In order for code to operate in the VTL 1 environment, it must be signed by Microsoft, and there is an OS-level handoff between the two trust zones that resets CPU registers. This reset minimizes the risk of state transferring between relatively less secure user modes and your VBS Enclave. Naturally, utilizing a VBS Enclave demands more computational resources, which means operations may take longer to execute (although they still only require microseconds).
VBS Enclaves are essentially DLLs and necessitate a host application to function. You are confined to a limited subset of the available Windows system-level C++ APIs, with documentation specifying which Universal C Runtime APIs are accessible. Additionally, supported APIs can be found within the VBS Enclave Runtime (Vertdll) and the Bcrypt cryptographic library.
Microsoft has made available a helpful sample application that demonstrates the lifecycle of a VBS Enclave application, illustrating how to invoke enclave functions from the host application. It is important to explicitly export external functions, as only those functions can be accessed by the host. The compilation of an enclave requires specific configurations in the linker to ensure that the appropriate libraries are included and that the resulting DLL is correctly instrumented. Additional measures are in place to safeguard the VBS Enclave against attacks that may arise from forged platform DLLs.
After your code is compiled, the next step is to sign it. A VBS Enclave signature requires three essential EKUs (Extended Key Usage): one designated for code signing, another for the enclave itself, and one for the author. For production environments, you can utilize Microsoft’s Trusted Signing service, which provides a specific profile for signing enclaves. This method allows for automation of the signing process using the Azure CLI.
When writing code that will utilize VBS Enclaves, there are several critical considerations. Since any application running on the host PC can load these enclaves, it is vital to compose code within the enclave that treats everything external to it as untrusted.
The same underlying technology powers the Always Encrypted feature in Azure SQL and SQL Server. This method guarantees that only those with proper authorization can access sensitive data. T-SQL operations can traverse the secure enclave boundary through confidential queries using an internal TLS channel. These operations occur within the enclave, ensuring that the foundational data remains encrypted at all times.

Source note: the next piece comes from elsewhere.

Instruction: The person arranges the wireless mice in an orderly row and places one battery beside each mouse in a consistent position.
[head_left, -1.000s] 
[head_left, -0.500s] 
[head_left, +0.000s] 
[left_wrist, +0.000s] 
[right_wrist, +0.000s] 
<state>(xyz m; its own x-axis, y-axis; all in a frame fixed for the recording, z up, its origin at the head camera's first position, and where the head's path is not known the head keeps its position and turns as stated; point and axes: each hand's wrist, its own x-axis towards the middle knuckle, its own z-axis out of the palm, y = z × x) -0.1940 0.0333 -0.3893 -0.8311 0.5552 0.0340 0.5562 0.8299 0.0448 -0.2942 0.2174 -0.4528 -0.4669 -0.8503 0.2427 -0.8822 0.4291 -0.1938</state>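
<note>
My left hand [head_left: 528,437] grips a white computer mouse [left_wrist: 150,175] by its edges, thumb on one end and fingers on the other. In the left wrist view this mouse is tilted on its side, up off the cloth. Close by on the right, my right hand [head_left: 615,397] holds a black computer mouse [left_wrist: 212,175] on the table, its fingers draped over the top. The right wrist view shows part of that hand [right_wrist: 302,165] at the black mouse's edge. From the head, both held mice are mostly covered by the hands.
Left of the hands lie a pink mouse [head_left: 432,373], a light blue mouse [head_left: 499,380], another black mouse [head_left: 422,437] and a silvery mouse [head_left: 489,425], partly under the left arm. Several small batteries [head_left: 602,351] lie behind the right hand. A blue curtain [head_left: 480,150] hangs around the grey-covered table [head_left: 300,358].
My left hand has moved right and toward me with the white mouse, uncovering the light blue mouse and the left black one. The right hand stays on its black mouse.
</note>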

VBS Enclaves are inherently intricate, imposing substantial limitations on standard DLLs. However, without these restrictions, their security would merely mirror that of standard DLLs. By enforcing stringent controls on code at the library and header levels to function within a trusted execution environment, you effectively mitigate the risk of potential data leaks, whether intentional or accidental.
While it may take a bit more time and require additional system resources, opting for enhanced security is a worthwhile compromise when dealing with sensitive information. Implementing VBS Enclaves and encrypted storage is crucial whenever personally identifiable information (PII) is involved, whether it’s a user’s vector-indexed Recall history, payment details, or health records.
If there’s any potential risk linked to the data, you must have a strong justification for not utilizing this technology. For handling sensitive data, VBS Enclaves ought to be the primary option.